GPU-accelerated, OpenCL-based Random Forest Classifiers for pixel and labeled object classification in napari.

BSD 3-Clause "New" or "Revised" License

43 stars 7 forks source link

Object classifier training idea: sample "representative" objects from clusters #10

Closed kevinyamauchi closed 2 years ago

kevinyamauchi commented 2 years ago

Hello @haesleinhuepf ! What do you think about adding a training mode for the object classifier where the user is show some representative objects from clusters computed from the features that will be used for classification. My thought is this could be a way to help the user choose which objects to label. Something like the following:

cluster objects in the features space used for classification
For each of the M cluster, select N objects (where N is a user-settable parameter) to be labeled
Show the user the M * N objects and have them label each one
Train the classifier with the labels added in (3)

In terms of implementation, an initial PR could introduce (2) and (3) (i.e., leave the clustering to be done separately).

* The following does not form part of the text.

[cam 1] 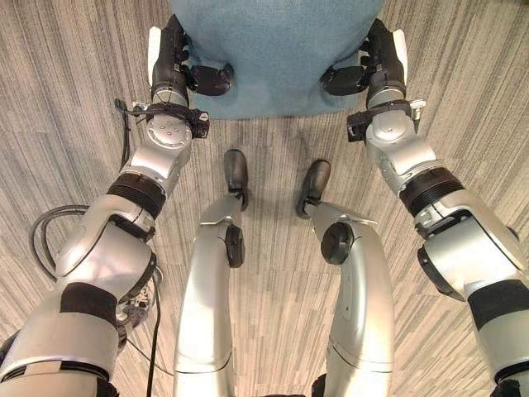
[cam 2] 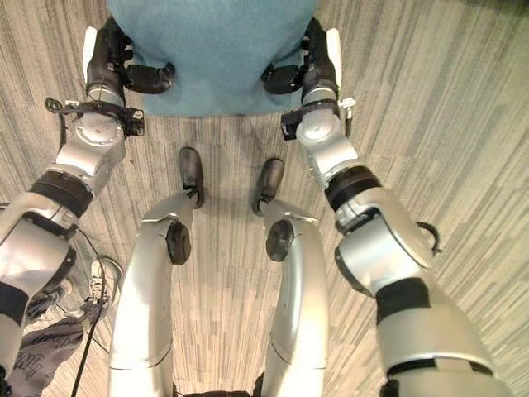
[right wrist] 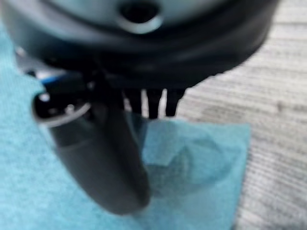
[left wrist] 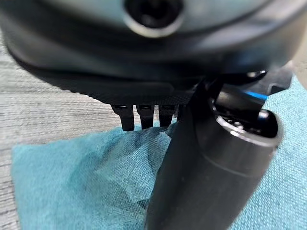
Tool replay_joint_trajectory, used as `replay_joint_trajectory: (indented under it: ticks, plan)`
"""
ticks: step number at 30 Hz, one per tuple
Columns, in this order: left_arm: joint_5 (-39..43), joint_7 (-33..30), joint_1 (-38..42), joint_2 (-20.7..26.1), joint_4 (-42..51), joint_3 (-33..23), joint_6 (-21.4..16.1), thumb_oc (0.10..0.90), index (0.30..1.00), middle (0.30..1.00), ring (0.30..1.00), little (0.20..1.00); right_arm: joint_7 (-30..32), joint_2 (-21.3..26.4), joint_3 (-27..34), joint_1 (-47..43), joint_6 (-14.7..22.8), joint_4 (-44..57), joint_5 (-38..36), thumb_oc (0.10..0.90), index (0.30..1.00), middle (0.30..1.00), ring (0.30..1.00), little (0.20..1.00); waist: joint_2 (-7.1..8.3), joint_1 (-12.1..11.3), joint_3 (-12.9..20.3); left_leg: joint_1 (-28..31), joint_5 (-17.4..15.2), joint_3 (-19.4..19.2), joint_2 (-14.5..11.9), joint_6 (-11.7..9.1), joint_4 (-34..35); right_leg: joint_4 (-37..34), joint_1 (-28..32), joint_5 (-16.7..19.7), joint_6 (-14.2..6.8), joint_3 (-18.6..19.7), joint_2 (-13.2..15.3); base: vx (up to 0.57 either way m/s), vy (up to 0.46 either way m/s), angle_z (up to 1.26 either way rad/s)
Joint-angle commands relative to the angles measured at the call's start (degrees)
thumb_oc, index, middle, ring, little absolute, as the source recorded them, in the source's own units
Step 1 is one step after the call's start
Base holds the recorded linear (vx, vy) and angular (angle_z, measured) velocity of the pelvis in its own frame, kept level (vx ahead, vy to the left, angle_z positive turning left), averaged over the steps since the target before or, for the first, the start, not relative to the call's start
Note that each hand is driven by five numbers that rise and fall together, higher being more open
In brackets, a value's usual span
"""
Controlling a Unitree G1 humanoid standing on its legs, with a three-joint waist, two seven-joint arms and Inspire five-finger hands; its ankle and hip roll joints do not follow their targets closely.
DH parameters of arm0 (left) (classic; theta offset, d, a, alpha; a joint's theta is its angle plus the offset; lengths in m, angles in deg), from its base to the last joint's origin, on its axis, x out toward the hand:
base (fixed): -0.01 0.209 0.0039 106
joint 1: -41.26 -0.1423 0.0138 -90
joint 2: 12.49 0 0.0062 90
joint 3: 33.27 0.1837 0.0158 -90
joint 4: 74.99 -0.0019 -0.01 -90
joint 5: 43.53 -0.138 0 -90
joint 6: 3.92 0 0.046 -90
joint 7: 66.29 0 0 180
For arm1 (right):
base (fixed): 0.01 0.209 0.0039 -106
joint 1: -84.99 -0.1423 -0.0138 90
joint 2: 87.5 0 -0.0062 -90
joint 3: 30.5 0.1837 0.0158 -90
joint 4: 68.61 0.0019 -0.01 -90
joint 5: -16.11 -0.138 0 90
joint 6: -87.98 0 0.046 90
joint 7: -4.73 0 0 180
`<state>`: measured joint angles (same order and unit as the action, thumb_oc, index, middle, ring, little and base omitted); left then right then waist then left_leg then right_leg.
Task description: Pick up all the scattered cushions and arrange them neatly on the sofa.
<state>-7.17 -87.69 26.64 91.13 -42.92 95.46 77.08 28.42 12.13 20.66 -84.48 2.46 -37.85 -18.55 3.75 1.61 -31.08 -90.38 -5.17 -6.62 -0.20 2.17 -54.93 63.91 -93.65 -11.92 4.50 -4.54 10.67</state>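
So the teal cushion (cam 1: 277, 50) is sitting right in front of me, and I'm gripping it from both sides. My left hand (cam 1: 178, 70) is clamping the left edge with the thumb curling over the top face, and my right hand (cam 1: 372, 66) is doing the same on the right edge. In the wrist views the thumbs are pressing down on the fabric while the fingers (left wrist: 141, 117) are tucking in at the corner and denting the cloth, so both hands are closing on the cushion, not just resting there.

I can't really tell whether it's lying on the striped carpet (cam 1: 463, 107) or hanging just off it. The near edge is sitting over the carpet ahead of me, and that's about all I'm getting.

Step-wise I'm guessing this is the pick-up part for this cushion. The next move is probably calling for lifting with both arms evenly so it doesn't tilt or slip, then carrying it over to the sofa.

The cushion's far side is getting cut off at the top of the head views, so I'm not seeing its full shape. My fingers are mostly hiding under or behind the edges too.
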Motion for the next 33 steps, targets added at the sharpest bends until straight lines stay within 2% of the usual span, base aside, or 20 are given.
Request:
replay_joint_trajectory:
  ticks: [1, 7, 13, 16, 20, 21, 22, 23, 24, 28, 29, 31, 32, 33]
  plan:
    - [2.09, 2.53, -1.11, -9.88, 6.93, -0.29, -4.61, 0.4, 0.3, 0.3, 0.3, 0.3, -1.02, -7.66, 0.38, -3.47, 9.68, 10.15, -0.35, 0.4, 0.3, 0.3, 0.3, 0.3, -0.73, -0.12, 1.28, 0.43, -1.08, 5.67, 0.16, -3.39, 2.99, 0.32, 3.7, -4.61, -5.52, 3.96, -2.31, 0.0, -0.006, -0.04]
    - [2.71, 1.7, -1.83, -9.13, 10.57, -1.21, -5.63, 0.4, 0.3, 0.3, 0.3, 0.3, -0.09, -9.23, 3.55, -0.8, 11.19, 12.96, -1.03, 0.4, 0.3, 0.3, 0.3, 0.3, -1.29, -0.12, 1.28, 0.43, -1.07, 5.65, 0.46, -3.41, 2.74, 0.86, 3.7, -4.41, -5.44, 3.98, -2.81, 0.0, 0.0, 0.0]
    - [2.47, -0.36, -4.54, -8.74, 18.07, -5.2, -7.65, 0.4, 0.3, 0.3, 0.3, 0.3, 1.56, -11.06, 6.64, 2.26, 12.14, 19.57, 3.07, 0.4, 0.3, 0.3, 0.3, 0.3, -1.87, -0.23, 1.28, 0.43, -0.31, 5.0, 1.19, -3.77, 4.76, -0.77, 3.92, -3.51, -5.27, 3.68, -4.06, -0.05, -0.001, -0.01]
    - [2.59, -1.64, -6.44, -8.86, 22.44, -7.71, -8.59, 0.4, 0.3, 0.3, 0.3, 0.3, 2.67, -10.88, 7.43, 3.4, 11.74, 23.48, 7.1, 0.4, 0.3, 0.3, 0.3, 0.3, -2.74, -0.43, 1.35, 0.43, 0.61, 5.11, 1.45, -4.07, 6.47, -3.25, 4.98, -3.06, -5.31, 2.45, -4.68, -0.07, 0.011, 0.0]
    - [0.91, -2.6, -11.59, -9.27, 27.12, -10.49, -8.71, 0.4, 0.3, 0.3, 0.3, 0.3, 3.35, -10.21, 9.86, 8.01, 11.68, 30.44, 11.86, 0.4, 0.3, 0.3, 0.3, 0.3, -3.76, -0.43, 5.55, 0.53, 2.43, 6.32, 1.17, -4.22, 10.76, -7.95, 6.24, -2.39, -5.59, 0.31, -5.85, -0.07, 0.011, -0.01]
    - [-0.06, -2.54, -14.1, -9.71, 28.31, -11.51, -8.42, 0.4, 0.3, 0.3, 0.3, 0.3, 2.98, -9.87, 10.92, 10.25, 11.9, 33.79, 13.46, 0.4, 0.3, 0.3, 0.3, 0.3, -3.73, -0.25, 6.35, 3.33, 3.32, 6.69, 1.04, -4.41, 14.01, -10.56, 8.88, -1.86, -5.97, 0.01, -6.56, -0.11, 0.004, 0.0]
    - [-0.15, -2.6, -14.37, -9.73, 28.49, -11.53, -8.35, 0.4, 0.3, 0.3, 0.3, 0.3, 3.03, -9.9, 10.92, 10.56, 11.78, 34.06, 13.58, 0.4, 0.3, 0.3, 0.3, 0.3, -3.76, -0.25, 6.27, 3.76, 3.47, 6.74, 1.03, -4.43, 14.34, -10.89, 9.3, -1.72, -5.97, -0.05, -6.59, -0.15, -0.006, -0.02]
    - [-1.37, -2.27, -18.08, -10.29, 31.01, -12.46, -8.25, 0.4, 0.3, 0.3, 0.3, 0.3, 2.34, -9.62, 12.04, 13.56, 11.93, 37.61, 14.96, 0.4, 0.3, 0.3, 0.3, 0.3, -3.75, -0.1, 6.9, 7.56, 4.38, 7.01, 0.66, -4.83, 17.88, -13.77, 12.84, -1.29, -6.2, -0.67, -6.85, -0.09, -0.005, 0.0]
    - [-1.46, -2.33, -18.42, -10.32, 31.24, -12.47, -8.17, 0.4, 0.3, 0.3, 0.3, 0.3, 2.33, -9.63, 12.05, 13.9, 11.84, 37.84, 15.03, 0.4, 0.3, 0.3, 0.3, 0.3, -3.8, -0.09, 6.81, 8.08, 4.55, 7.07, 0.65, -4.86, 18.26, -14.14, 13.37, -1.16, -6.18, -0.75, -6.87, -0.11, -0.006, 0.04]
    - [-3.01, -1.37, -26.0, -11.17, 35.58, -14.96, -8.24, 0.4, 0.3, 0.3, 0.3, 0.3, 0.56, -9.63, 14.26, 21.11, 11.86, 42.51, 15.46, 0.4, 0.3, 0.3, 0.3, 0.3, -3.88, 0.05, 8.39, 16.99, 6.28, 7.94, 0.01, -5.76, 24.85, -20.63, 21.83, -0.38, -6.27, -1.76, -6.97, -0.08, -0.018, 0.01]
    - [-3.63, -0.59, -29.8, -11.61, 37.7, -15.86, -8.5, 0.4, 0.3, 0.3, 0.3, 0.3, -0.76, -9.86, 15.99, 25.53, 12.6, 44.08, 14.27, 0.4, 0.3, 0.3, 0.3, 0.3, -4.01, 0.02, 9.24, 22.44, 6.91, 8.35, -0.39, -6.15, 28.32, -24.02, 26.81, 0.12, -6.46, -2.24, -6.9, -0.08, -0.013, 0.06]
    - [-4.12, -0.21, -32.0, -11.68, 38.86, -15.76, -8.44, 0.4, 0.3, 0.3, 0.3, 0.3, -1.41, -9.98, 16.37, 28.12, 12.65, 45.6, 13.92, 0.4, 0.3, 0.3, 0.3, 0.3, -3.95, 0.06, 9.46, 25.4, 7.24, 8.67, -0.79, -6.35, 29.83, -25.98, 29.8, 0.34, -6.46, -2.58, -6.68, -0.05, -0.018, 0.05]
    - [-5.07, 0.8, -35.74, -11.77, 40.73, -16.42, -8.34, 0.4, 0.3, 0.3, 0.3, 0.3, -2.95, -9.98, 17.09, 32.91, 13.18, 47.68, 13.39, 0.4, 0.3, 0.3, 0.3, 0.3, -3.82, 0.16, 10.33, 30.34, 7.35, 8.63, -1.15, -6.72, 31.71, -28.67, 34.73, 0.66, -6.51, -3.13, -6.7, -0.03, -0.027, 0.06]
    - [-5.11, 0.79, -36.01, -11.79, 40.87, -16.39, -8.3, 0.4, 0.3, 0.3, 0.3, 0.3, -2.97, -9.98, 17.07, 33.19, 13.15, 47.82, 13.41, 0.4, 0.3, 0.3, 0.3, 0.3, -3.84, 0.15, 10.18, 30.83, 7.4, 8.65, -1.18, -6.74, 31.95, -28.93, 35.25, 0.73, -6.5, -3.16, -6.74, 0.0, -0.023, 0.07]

The cluster membership would have to be a column in the feature table (e.g., a column of integers called "cluster" and the value indicates cluster membership).

What do you think? I would be happy to make a PR if you think it would be useful.

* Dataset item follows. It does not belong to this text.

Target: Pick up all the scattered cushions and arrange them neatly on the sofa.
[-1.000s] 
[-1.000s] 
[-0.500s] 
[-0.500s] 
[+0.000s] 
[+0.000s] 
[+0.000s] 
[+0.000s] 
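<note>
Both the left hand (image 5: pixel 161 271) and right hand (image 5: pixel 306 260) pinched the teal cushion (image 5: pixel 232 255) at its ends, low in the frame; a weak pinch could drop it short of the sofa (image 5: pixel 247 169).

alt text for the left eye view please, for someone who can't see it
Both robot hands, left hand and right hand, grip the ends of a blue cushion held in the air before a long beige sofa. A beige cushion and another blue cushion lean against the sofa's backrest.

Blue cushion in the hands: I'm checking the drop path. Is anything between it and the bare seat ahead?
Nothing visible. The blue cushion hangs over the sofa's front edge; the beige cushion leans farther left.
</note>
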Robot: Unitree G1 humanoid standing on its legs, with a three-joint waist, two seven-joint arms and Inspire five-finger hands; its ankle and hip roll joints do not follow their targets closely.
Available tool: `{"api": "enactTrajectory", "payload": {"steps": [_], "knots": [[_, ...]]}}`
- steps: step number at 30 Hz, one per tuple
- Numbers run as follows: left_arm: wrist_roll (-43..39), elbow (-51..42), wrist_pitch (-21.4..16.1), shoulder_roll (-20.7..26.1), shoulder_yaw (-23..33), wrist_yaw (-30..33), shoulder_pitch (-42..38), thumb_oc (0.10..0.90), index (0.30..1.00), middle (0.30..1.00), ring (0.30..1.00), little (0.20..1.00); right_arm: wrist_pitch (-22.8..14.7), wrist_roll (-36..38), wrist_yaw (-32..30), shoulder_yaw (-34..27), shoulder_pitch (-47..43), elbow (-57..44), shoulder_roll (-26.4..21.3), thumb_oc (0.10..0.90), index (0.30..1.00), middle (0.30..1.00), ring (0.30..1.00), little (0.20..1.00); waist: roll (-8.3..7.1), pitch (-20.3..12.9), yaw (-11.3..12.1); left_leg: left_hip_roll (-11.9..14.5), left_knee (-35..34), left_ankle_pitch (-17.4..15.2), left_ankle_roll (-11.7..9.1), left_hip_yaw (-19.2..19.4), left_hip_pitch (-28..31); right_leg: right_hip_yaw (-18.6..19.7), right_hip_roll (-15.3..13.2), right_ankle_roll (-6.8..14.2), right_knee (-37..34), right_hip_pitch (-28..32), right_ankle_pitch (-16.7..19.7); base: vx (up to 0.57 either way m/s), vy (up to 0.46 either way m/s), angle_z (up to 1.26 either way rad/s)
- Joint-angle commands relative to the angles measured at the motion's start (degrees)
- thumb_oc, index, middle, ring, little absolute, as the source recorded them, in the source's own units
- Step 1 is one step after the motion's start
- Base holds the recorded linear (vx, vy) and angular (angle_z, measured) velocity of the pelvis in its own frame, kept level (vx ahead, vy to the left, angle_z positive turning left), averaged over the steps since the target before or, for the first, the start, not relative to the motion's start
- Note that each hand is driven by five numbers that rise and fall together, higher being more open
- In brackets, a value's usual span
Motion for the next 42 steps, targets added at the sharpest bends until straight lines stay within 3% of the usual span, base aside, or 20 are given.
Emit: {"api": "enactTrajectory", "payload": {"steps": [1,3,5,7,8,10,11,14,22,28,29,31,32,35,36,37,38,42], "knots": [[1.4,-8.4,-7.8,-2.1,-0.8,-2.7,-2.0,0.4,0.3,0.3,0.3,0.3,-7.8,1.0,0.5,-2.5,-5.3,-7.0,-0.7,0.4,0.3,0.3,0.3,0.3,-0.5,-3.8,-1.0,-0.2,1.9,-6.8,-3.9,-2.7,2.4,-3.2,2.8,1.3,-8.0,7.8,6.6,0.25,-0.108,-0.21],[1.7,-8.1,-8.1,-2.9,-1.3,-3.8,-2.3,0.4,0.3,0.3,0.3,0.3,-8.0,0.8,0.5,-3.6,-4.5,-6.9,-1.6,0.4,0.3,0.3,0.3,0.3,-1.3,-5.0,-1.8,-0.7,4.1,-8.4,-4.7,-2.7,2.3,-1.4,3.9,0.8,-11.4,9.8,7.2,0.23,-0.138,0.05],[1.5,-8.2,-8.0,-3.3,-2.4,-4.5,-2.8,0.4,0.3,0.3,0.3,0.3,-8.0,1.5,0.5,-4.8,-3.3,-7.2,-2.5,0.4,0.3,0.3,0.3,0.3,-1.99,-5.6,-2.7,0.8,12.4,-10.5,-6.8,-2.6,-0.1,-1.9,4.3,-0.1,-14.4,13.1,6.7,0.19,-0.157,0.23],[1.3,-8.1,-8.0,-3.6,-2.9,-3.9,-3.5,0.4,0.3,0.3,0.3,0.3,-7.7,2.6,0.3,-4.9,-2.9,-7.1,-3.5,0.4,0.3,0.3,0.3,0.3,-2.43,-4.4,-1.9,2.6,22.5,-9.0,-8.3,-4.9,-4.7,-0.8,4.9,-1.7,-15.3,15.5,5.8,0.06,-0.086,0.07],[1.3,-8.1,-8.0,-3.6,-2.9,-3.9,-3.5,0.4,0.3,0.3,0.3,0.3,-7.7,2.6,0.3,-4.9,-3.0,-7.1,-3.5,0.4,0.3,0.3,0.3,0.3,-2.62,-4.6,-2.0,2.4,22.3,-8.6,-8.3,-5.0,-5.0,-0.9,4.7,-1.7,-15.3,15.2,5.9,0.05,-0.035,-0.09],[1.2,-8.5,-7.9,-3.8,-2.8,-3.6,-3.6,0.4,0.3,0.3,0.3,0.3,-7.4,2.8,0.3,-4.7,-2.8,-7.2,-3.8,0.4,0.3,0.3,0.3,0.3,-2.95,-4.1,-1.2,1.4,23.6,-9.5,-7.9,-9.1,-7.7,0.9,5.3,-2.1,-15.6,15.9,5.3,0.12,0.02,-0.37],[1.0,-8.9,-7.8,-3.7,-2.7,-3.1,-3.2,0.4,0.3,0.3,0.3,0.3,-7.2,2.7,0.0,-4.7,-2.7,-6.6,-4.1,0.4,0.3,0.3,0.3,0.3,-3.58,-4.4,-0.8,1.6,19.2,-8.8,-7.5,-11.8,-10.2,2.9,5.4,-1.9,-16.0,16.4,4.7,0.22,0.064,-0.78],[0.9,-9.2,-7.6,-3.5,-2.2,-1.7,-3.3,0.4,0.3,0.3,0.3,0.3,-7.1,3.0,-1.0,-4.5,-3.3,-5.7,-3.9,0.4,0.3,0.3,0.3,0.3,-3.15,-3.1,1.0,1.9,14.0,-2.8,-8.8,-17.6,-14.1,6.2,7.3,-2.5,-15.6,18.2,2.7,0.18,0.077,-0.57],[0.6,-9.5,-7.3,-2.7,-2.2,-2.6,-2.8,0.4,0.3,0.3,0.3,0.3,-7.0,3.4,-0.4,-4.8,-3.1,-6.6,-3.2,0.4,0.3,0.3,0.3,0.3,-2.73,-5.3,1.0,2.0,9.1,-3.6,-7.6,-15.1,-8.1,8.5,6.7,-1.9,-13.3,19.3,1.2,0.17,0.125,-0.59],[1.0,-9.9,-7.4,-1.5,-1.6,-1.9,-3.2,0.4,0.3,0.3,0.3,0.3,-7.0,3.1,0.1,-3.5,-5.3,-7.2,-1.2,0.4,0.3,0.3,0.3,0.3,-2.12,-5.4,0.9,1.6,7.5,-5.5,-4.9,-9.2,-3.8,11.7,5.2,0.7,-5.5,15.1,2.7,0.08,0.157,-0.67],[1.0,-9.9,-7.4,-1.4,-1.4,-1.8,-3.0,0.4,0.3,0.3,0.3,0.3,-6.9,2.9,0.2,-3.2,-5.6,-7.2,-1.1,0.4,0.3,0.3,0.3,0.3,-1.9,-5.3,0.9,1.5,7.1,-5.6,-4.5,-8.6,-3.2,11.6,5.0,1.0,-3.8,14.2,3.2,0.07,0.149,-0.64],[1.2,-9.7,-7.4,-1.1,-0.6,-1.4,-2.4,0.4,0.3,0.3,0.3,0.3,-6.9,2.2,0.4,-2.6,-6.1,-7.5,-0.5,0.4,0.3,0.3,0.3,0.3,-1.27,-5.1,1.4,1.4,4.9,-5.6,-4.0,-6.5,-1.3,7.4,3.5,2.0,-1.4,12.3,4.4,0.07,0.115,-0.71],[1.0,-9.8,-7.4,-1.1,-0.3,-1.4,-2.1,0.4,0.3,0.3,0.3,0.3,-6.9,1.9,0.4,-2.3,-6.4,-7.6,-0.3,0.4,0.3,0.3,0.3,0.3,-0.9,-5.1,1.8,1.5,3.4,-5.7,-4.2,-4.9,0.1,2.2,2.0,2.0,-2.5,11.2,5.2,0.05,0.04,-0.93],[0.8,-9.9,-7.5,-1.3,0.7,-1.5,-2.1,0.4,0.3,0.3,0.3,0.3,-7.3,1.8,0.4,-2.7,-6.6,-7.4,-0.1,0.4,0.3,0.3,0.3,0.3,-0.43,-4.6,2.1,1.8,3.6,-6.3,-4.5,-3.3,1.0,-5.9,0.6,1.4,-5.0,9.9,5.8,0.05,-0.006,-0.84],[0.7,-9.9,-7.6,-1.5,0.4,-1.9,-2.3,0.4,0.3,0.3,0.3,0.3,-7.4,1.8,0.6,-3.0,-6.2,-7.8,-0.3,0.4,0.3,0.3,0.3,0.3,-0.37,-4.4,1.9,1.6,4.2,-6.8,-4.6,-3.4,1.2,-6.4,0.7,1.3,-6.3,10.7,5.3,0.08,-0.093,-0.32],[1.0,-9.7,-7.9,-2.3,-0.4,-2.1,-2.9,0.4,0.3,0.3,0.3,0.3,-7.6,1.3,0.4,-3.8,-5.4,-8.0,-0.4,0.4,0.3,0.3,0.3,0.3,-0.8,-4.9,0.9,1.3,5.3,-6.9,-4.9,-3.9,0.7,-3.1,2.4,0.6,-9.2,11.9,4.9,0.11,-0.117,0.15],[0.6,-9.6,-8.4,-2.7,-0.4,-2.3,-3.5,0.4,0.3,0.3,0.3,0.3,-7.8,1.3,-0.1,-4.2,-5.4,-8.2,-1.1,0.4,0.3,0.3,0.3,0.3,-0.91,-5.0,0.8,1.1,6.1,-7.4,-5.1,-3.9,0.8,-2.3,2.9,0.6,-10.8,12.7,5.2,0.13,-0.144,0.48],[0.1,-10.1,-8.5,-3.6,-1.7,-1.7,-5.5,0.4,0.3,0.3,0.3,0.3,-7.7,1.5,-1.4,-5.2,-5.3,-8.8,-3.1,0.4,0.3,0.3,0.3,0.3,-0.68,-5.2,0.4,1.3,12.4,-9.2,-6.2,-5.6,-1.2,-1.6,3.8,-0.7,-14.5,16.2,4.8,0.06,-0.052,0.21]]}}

haesleinhuepf commented 2 years ago

Hi @kevinyamauchi ,

it sounds very interesting and in line with the work we do between this plugin and the napari-clusters-plotter. Before you send a PR with a front-end here, I'm wondering if it may make sense to add some functionality to the back-end first and a notebook demonstrating the functionality you're aiming at. Also this issue appears to be related to your suggestion:

https://github.com/haesleinhuepf/apoc/issues/8

Also just a note, I'm aiming at having at least the prediction here to also work on ImageJ side. It's not a strong-must, but at least something to consider.

haesleinhuepf commented 2 years ago

leave the clustering to be done separately). The cluster membership would have to be a column in the feature table (e.g., a column of integers called "cluster" and the value indicates cluster membership).

One more thing: Clustering exists already in the napari-clusters plotter, we just use the column name <ALGORITHM_NAME>_CLUSTERING_ID, and you can have multiple of those. Just in case you're already developing something elsewhere, I'd be happy to see our stuff reused. And we're happy about feedback. ;-)

CC @lazigu @Cryaaa

kevinyamauchi commented 2 years ago

Thanks for the quick reply @haesleinhuepf ! I am a big fan of napari-clusters-plotter and I have definitely been using it (thanks, @lazigu and @cryaaa!).

I will continue the discussion to prediction/training from tables over to https://github.com/haesleinhuepf/apoc/issues/8. I understand the desire to maintain cross-compatibility with ImageJ. That may end up being too restrictiv for my use case, but we can discuss on the apoc repo.

haesleinhuepf commented 2 years ago

Done in #12 Thanks for the inspiration and support @kevinyamauchi !